The PROFILE_PATH is the path to your Firefox profile. Providing your profile will prevent Venmo from asking you to enter a verification code every time you run scrape_public_feed.py. You will need to at least sign into Venmo once using Firefox to prevent asking for the verification code. The profile path may vary across installations but mine is located in ~/.mozilla/firefox/nh3otjry.default. You can also specify the optional DEFAULT_OUTPUT_DIR which is the default output directory of the JSONs obtained from Venmo.

Usage

Make sure to activate the virtual environment by running (in the root directory) source venv/bin/activate. To obtain public transaction data, you can either run:

  • get_public_feed.py: makes a GET request to Venmo's public API.
  • scrape_public_feed.py: logs into your Venmo account and scrapes the public feed.

Note, as of late March 2020, Venmo started putting out fake data to their public web API. The fake data consists of twenty or so transactions with generic user names and messages. You can no longer use get_public_feed.py and will have to use scrape_public_feed.py if you want to get real Venmo transaction data.

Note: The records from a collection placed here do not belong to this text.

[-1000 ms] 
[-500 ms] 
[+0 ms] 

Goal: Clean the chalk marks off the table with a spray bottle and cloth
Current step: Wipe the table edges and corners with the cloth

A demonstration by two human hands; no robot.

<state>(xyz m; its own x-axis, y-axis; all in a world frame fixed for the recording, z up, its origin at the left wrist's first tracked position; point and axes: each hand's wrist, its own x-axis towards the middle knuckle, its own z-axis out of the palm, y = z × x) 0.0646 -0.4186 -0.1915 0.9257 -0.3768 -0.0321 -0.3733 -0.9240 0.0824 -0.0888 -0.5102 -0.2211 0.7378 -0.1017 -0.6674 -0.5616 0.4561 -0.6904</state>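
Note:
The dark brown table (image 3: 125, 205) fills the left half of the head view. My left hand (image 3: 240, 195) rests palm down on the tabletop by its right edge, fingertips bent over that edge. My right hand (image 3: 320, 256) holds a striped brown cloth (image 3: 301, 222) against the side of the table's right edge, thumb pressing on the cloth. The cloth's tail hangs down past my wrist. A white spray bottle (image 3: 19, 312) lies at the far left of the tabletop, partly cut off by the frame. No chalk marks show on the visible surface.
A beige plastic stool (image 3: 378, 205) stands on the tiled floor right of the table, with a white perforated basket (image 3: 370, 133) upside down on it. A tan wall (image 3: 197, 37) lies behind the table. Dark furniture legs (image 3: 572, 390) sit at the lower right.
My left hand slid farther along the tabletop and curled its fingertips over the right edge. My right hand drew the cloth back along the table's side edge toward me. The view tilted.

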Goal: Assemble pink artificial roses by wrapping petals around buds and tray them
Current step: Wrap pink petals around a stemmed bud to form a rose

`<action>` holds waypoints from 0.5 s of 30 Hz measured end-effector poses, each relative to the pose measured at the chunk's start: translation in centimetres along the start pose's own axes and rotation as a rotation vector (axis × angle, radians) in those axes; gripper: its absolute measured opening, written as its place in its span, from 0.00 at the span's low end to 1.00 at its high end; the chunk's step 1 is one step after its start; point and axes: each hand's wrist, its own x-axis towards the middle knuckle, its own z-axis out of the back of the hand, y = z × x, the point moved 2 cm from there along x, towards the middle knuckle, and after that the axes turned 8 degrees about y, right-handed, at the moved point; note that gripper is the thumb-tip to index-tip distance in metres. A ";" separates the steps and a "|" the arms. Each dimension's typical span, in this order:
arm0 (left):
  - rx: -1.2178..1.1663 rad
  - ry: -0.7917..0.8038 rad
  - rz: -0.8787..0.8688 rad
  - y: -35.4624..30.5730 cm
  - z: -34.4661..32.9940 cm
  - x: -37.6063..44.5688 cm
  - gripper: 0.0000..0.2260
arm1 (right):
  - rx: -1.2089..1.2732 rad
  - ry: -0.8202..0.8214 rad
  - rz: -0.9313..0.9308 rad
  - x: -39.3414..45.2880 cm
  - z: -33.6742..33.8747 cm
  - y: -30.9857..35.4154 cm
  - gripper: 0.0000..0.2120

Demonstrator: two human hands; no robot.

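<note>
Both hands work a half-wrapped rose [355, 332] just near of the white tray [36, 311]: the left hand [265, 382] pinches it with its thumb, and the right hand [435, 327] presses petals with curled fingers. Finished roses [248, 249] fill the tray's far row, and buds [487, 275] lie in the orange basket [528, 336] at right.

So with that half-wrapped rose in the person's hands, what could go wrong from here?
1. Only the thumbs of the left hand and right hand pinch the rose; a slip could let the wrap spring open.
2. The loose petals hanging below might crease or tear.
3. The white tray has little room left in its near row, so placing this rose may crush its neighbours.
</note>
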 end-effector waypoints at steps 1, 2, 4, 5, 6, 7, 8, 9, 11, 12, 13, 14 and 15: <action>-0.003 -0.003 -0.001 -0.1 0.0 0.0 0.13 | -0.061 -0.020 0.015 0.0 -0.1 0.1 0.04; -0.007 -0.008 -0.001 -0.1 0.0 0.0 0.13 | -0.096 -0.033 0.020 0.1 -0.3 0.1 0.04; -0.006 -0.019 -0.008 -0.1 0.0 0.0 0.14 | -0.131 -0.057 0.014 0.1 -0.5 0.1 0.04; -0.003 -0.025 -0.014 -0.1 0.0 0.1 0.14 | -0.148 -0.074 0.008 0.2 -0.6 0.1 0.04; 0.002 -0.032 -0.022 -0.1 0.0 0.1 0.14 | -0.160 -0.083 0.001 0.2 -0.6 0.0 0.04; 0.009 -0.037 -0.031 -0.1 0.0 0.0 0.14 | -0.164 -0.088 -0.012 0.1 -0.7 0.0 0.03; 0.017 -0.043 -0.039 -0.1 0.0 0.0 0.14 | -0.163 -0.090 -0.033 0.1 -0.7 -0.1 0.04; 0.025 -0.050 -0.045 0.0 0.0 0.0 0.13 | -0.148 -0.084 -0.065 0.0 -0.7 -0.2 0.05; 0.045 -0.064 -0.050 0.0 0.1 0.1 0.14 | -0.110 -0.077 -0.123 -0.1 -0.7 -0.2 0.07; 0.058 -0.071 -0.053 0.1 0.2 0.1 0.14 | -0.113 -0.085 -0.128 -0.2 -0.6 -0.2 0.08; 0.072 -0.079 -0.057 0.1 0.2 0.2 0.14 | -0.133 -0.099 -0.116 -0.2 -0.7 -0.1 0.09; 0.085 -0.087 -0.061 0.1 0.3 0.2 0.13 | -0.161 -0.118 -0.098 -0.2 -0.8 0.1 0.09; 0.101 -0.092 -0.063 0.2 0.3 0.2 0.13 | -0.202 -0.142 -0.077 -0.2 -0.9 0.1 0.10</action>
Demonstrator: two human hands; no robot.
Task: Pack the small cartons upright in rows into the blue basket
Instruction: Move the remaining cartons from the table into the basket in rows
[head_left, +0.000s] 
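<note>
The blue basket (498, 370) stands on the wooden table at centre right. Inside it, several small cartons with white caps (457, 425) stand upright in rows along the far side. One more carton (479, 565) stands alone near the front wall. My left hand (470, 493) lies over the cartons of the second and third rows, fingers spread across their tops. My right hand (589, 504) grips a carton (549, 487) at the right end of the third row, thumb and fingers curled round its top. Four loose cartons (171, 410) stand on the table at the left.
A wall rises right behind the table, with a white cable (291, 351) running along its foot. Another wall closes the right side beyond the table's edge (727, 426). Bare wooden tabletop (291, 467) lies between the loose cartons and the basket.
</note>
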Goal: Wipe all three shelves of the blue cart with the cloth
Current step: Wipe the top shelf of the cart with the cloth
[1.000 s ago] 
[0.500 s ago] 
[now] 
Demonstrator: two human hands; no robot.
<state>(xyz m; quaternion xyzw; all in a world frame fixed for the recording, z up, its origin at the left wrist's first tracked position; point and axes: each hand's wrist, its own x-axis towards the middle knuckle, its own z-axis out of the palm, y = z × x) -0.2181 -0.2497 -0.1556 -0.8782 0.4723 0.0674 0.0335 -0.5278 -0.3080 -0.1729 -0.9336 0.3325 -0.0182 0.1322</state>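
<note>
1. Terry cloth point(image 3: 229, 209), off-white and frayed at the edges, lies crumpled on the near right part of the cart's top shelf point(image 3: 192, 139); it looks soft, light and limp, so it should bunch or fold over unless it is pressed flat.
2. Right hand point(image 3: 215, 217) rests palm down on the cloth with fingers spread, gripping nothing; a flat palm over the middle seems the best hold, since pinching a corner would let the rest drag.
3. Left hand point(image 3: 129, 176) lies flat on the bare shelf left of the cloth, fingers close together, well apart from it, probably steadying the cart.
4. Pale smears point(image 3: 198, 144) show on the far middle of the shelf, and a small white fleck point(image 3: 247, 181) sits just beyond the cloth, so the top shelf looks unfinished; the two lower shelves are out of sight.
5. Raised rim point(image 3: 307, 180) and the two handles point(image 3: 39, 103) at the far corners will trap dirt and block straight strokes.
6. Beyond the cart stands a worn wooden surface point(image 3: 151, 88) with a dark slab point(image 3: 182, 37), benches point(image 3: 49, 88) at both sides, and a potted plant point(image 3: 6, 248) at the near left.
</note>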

The data will be dumped in data/snapshots, by default, as a JSON file. If you want to use a different directory, specify using the --output_dir option of scrape_public_feed.py. The consolidate_json.py script helps you combine JSON files of the same day into one JSON file. The analysis directory contains several Python files that helps analyze the transaction data.

If you run scrape_public_feed.py too frequently, you might at the very least receive a soft ban where Venmo prevents you from signing in for several hours. Run this script at your own risk but running it several times a day should be fine. If you wish to use cron to automate scrape_public_feed.py, using run_scraper may be helpful. It is wrapper around scrape_public_feed.py that activates the virtual environment and adds a sleep option.

Running make clean removes any logs the driver created and the virtual environment. After removing the environment you will need to run make all to create the environment, install the application, and download the browser driver.

Testing

The project uses pytest for testing. You can run the tests easily by running make tests. The project uses pip-tools to manage project requirements for both production and testing.

License

The project uses the GNU General Public License v3.0. The full license can be found in LICENSE.